# Are all clickers the same?



## PiperPuppy (Nov 28, 2010)

If I start clicker training with the clicker that comes with the book / DVD, do I need to stick with that brand of clicker? I'd like to have more than one clicker because I have a tendency to leave small things like that in my coat pocket, etc. But I know there are less expensive clickers out there. I just don't know if they all sound the same.

What do you think?


----------



## KBLover (Sep 9, 2008)

I think the dog will be able to pick up on the new sound quickly.

Once they are marker savvy, they'll understand a new marker relatively quickly, imo, once they see what it means. 

So I wouldn't worry about having different brands/kinds of clickers.


----------



## lil_fuzzy (Aug 16, 2010)

You can buy the iclicker in packs of 5 or 10 or however many you want. I would recommend that, because then you can keep one in each room of the house, one in each pocket etc.

If you ever plan on getting more than one dog, I would recommend sticking with the same clicker. It will be easier to have two different clickers for each dog, but if you teach your dog that any click is good, then you can't do that. Or it will at least be more difficult.


----------



## petpeeve (Jun 10, 2010)

PiperPuppy said:


> If I start clicker training with the clicker that comes with the book / DVD, do I need to stick with that brand of clicker? I'd like to have more than one clicker because I have a tendency to leave small things like that in my coat pocket, etc. But I know there are less expensive clickers out there. I just don't know if they all sound the same.
> 
> What do you think?


Interesting. 

ie .. during a typical clicker class, there are numerous handlers and dogs all working with the same 'brand' of clicker, all at the same time, .... and generally speaking, chaos does not occur. That fact would seem to indicate that each clicker has it's own unique timbre or pitch, and each clicker can be distinguished by the particular dog, individually.

So I guess the short answer is ... no, they don't all sound the same.

That being said, feel free to acquire and utilize as many different clickers as is convenient for you.
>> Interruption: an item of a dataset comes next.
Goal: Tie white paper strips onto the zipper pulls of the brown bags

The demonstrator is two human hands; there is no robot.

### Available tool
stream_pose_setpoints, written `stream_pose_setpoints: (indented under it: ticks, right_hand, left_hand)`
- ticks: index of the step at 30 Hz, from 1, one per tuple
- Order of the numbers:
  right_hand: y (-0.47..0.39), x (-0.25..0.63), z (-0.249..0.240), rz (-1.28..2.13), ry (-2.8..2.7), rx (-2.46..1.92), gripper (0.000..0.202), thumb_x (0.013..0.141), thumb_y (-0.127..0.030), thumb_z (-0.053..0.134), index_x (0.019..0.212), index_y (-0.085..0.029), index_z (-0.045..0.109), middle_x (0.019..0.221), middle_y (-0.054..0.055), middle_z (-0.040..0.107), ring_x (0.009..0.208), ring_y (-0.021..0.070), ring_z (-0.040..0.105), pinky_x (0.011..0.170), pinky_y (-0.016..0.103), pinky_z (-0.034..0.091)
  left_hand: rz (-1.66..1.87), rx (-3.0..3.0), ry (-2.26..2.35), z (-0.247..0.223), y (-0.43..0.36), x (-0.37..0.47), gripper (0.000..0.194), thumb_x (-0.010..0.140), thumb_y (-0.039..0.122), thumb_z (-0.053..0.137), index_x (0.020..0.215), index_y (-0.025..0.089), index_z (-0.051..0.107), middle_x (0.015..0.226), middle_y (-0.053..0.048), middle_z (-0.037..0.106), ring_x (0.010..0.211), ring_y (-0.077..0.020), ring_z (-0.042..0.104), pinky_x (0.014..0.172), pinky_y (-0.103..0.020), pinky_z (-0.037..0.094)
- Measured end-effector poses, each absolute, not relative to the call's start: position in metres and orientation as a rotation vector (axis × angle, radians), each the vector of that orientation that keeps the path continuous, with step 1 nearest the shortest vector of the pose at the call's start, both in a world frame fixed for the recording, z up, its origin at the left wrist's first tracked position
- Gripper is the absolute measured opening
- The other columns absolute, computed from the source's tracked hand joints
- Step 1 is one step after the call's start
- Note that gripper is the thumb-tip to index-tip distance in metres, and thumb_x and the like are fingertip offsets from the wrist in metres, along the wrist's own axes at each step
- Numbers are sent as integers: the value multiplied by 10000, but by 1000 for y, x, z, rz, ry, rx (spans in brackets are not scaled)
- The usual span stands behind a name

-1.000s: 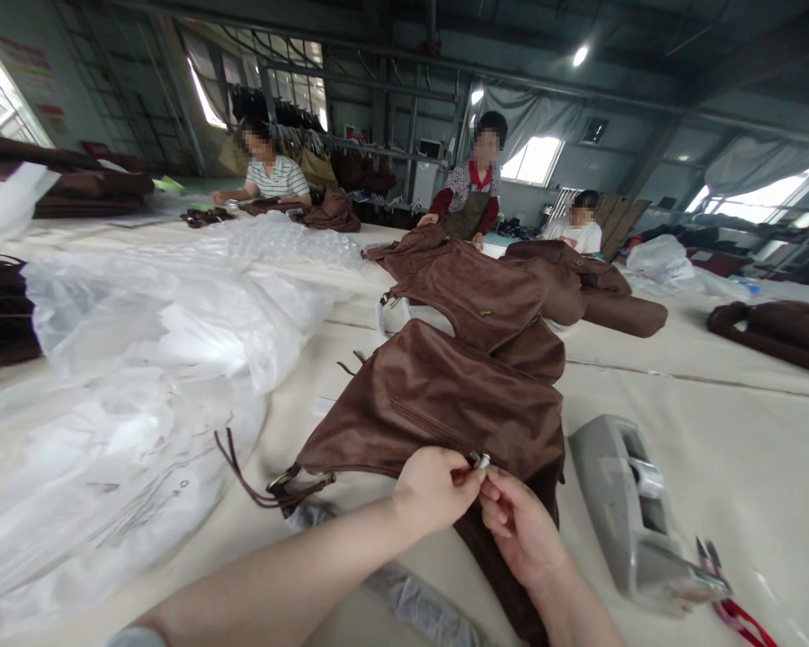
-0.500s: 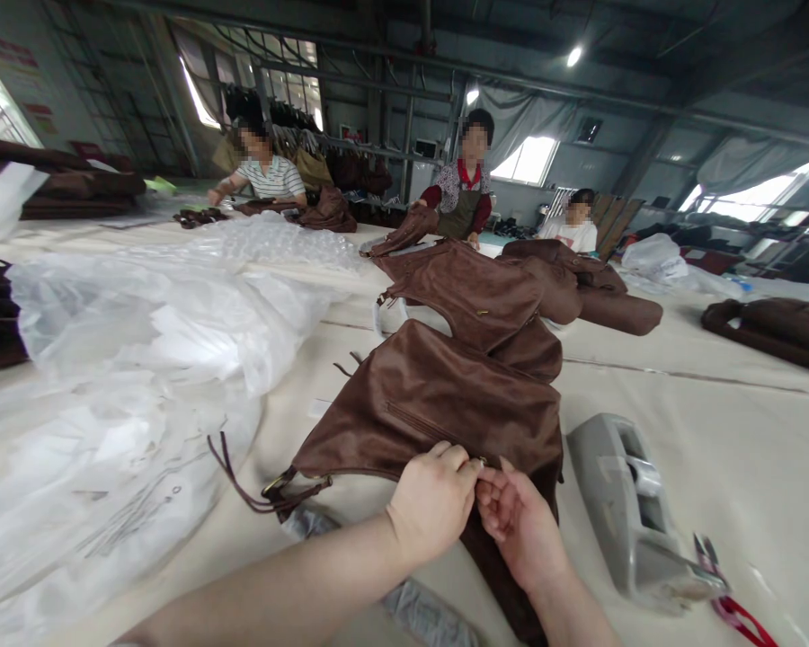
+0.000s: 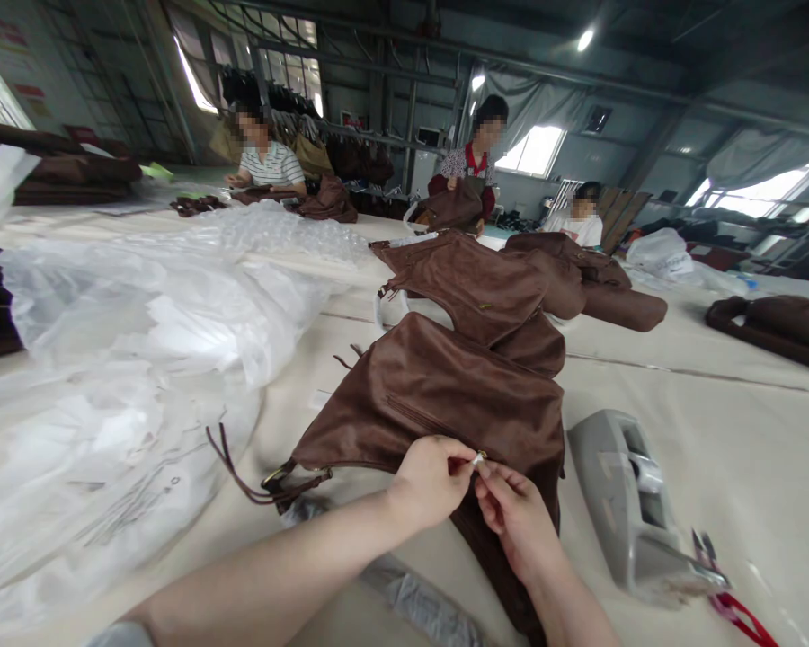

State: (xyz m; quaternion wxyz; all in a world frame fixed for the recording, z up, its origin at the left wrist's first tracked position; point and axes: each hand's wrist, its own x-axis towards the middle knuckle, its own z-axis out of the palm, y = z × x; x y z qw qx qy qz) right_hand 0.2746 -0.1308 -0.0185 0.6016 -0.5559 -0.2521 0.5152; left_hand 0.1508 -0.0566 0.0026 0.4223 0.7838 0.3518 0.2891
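The left hand and right hand pinch a small white piece between closed fingertips, over the brown leather bag

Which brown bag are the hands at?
The nearest bag, left of the grey tape dispenser: left hand and right hand meet over it, at a small white piece.

Dark brown bag, off-white bench, grey tape dispenser, red-handled snips, milky white plastic, a person's shirt striped white and grey
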Motion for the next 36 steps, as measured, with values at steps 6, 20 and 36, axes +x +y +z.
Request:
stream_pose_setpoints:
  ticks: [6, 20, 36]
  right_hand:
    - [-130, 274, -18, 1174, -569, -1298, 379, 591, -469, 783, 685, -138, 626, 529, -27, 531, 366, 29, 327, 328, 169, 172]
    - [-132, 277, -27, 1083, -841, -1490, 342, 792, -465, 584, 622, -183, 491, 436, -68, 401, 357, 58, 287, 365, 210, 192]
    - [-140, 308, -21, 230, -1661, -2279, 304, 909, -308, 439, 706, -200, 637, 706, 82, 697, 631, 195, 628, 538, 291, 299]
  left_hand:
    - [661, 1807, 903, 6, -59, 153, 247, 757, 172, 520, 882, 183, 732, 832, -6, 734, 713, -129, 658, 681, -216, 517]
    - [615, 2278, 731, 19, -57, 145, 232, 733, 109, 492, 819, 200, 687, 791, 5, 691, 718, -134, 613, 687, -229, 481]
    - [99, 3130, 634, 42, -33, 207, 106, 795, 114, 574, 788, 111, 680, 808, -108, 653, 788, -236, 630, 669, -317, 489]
An actual variation in their sound should not matter from one whole training session to the next ... although I would start and finish each session using the same clicker throughout, with uniformity and clear communication in mind.


----------



## Cracker (May 25, 2009)

I think Pet Peeve's answer is a very good one. I have a preference for the Crown clickers myself but also have a clickstick and have used box clickers at times (I HATE BOX CLICKERS.) Cracker responds regardless, but I think if you are going to use different ones due to availability then doing a quick charge of that particular clicker at the beginning of the session would likely help differentiate between them.


----------



## Shaina (Oct 28, 2007)

As others have said, it generally doesn't matter. I have maybe 6 brands of clickers here and the dogs don't care -- they get the point. Only difference is that *I* am faster with some styles than others, and some are louder than others. I really only use two of the brands if I can help it...the iClicker and one I got from PetExpertise which is really loud so good when I need a little more sound carry. One of the others was filmsy and broke quickly, and I generally don't care for the boxes because I'm slower with them....
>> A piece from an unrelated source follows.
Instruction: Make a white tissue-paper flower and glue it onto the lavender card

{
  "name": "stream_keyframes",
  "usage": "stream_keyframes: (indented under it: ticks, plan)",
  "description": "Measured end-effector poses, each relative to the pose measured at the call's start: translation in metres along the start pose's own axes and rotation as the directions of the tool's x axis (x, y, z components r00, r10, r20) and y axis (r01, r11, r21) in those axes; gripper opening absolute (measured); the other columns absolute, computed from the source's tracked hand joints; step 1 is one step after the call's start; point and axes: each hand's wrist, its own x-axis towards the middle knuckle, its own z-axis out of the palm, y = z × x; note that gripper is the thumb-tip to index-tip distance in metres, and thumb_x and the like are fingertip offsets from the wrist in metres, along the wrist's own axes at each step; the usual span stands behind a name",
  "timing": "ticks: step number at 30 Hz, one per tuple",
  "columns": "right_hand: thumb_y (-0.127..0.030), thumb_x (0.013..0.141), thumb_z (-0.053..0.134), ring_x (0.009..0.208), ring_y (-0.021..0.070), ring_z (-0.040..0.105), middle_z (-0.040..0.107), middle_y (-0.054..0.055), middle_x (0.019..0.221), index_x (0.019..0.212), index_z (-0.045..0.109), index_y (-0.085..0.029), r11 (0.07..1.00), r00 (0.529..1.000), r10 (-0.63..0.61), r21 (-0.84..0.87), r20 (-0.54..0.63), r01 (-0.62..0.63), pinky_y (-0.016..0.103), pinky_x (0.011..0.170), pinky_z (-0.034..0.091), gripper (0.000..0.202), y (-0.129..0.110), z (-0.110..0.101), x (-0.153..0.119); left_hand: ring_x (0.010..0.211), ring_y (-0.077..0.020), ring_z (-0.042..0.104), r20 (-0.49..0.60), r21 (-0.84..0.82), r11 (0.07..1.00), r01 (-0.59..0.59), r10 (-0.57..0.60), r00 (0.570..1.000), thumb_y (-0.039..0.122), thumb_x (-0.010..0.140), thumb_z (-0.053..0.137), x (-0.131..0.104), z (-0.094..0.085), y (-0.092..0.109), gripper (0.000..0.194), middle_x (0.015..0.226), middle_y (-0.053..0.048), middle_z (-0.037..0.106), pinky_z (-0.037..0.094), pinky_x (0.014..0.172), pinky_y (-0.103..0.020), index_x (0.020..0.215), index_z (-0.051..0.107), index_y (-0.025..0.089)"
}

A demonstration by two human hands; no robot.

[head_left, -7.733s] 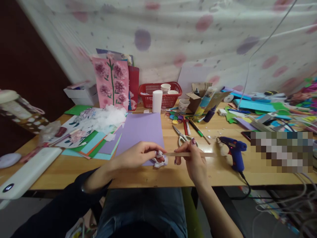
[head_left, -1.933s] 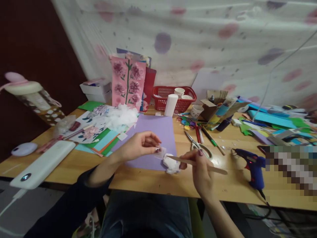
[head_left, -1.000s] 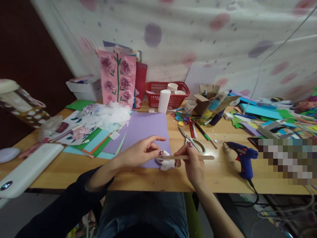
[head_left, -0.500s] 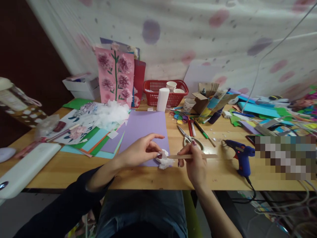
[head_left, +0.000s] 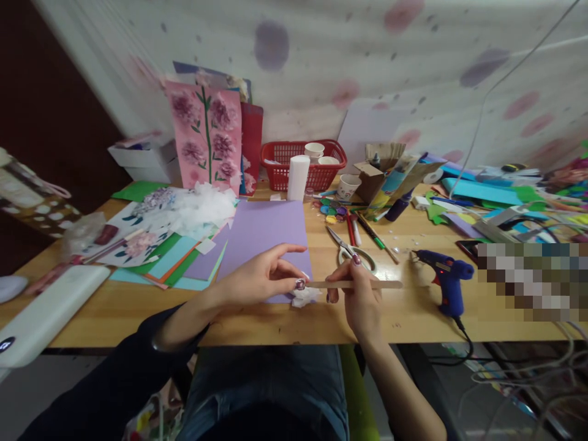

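Note:
My left hand (head_left: 261,278) is over the near right part of a purple sheet of paper (head_left: 271,223). Its thumb and fingertips pinch a crumpled piece of white tissue paper (head_left: 304,297), which hangs below them. My right hand (head_left: 362,299) grips a flat wooden craft stick (head_left: 386,285) held level. The stick's left tip meets the left fingertips at the top of the tissue. Just beyond my right hand lie scissors (head_left: 340,241), their blades pointing away to the left.
On the right rests a blue hot glue gun (head_left: 444,275) with its cord over the edge. Paint pots (head_left: 331,210), pens and a paper cup (head_left: 349,187) stand farther back, beside a red basket (head_left: 280,177). Fluffy white tissue (head_left: 202,208) and coloured papers (head_left: 172,260) cover the left.
The left fingertips and the stick's tip have come together at the tissue's top, and less of the tissue shows. The whole view has shifted slightly.

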Motion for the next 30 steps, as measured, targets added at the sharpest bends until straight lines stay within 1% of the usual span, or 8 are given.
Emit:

So basically: use whatever works for you. They all have the same sharp two-beat sound and the dogs generalize it quickly.


----------



## PiperPuppy (Nov 28, 2010)

Thank you very much! We are headed to the pet store today, so I am going to see what they have in stock.


----------



## LynnI (Mar 27, 2010)

I agree with everyone, once the dog/s know the sound and what it means you get the response you want. My son does a great job of making the clicking sound and yes the dogs do respond to it  Personally I would recommend picking up several different clickers and see which ones you like. I too strongly dislike the box clickers and avoid using them if possible, my fav is the Iclick.


----------



## Cracker (May 25, 2009)

You know why I don't like box clickers...I get my dang thumb caught in them all the time. This is why the button clickers make me happy.


----------



## KBLover (Sep 9, 2008)

To those who use the button style clickers - do you find that your timing is better than with the box clickers? Does the button press too easily (like it might go off when I have it in my pocket or just holding in my hand) or is it firm to an accidental touch, but when you want to click, it presses easily?

I have a box clicker (an el cheapo Petco clicker that the "Petco" logo has been rubbed off) and it might be on it's last legs (I hear something rattling like it's loose - guess I wore the thing out lol) so I'm probably going to be in the market for a clicker soon. 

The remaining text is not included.